Le Conseil d’État français et les crèches dans les lieux publics : selon qu’elles seront cultuelles ou culturelles

CarteArticle-18.jpg

Le Conseil d’État a rendu le 9 novembre un arrêt autorisant les crèches de Noël dans les lieux publics, sous condition. La plus haute juridiction administrative était saisie de recours en cassation contre deux arrêts de Cours administratives d’appel dans deux affaires similaires, et devait répondre à la question de savoir si une crèche de Noël était ou non un symbole religieux, le principe de laïcité à la française interdisant l’expression cultuelle par les services publics.

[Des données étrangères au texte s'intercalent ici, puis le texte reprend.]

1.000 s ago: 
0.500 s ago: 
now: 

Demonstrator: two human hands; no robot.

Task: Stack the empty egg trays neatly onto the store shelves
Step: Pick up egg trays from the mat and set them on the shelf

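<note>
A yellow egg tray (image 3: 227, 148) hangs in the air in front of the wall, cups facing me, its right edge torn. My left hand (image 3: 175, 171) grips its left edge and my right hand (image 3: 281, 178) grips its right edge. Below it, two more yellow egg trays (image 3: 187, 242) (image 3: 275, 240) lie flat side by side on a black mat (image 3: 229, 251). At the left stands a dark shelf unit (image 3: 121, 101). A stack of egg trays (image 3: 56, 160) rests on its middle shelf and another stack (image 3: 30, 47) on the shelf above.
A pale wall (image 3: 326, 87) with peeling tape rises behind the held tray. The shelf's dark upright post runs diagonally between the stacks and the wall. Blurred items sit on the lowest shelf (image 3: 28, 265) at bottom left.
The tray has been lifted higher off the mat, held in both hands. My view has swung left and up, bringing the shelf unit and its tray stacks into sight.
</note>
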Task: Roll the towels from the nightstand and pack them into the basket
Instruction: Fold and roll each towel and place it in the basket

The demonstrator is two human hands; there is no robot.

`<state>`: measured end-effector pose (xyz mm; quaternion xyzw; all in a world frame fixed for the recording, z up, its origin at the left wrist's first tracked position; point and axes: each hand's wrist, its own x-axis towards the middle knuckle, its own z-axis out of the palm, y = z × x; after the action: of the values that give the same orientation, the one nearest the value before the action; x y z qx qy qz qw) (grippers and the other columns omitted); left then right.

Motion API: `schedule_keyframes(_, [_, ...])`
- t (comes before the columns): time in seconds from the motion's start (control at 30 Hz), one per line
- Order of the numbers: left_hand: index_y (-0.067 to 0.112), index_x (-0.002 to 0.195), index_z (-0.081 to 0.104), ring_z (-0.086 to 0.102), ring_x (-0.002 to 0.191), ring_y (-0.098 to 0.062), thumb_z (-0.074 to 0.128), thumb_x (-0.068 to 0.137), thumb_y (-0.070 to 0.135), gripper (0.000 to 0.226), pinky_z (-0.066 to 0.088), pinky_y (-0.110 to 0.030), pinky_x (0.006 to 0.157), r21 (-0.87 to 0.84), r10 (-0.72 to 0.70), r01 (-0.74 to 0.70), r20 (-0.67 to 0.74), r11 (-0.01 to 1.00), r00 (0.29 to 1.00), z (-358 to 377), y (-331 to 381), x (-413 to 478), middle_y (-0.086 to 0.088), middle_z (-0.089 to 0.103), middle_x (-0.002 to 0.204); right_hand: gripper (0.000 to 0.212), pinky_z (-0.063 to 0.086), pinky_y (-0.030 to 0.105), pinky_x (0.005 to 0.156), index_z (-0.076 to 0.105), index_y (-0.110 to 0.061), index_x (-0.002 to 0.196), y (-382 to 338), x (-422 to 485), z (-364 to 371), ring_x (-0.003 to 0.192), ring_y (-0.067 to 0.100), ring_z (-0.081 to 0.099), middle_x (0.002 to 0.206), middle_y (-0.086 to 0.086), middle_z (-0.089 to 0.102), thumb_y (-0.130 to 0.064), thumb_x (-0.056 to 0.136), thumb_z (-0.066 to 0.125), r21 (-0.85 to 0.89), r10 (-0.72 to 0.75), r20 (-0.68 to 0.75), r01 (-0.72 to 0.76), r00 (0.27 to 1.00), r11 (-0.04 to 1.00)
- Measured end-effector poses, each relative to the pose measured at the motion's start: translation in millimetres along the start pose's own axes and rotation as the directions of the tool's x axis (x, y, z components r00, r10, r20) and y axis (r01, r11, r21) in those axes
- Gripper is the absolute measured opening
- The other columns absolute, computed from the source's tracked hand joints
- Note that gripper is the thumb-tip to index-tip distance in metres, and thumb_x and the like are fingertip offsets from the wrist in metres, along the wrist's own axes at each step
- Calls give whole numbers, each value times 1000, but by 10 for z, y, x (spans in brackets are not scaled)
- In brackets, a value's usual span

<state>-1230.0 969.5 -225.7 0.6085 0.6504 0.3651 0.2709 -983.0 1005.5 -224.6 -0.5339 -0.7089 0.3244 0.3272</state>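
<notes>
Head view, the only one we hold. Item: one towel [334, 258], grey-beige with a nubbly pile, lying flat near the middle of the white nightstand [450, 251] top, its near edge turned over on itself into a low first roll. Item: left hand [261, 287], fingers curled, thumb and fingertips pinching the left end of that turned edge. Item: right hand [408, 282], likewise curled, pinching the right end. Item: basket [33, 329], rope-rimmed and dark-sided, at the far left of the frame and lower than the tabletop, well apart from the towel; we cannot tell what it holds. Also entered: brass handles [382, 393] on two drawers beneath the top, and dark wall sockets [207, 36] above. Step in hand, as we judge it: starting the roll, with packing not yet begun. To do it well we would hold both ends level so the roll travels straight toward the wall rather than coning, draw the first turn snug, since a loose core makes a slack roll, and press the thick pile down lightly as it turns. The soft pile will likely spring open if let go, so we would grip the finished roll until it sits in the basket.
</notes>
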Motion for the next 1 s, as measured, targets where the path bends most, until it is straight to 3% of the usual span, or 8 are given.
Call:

Depuis deux ans, la crispation est particulièrement exacerbée autour de la question des crèches de Noël dans les bâtiments publics, mairies ou hôtels de conseils départementaux. Le sentiment d’être face à un déni l’Histoire de la France s’ajoute à celui d’une injustice lorsque les critiques sur ces représentations se font moins entendre quant à la Nuit du ramadan organisée par la municipalité de Paris depuis 15 ans, une soirée avec buffet et concert se déroulant juste avant l’Aïd el-Fitr, la fin officielle du mois du jeûne musulman. Deux affaires étaient dernièrement présentées au Conseil d’État, l’une relative à une crèche dans la commune de Melun, l’autre en concernant une dans les locaux publics du département de la Vendée ; dans les deux cas, des associations de libres penseurs s’opposaient aux figurations de la Nativité sur le domaine public. En amont, la Cour administrative d’appel de Paris avait jugé que l’installation de la crèche dans le bâtiment de la mairie melunaise contrevenait à la loi du 9 décembre 1905 portant séparation de l’Église et de l’État ; celle de Nantes avait, elle, rendu un arrêt constatant la conformité de la crèche, telle qu’installée en Vendée, avec la même loi. Dans une approche en apparence antithétique, la Haute juridiction administrative a cassé les deux arrêts pourtant contradictoires pour édifier une jurisprudence cohérente.

Il devenait urgent pour le Palais-Royal de donner une ligne directrice

Le Conseil d’État a statué sous la forme de l’assemblée du contentieux, celle se prononçant sur les questions les plus sensibles et nécessitant d’asseoir solidement le droit. Dix-sept magistrats ont dû se prononcer sur deux affaires importantes non seulement pour la vie culturelle autour de Noël, mais également pour marquer une étape dans la jurisprudence. Le nombre de cas portés devant la justice croissant, il était essentiel pour le Palais-Royal de donner une ligne directrice face à la question de la nature juridique des crèches. Les deux arrêts rendus par l’ultime juge administratif témoignent d’une approche casuistique de la loi de 1905 qu’il a synthétisée dans un communiqué publié le jour-même de l’arrêt.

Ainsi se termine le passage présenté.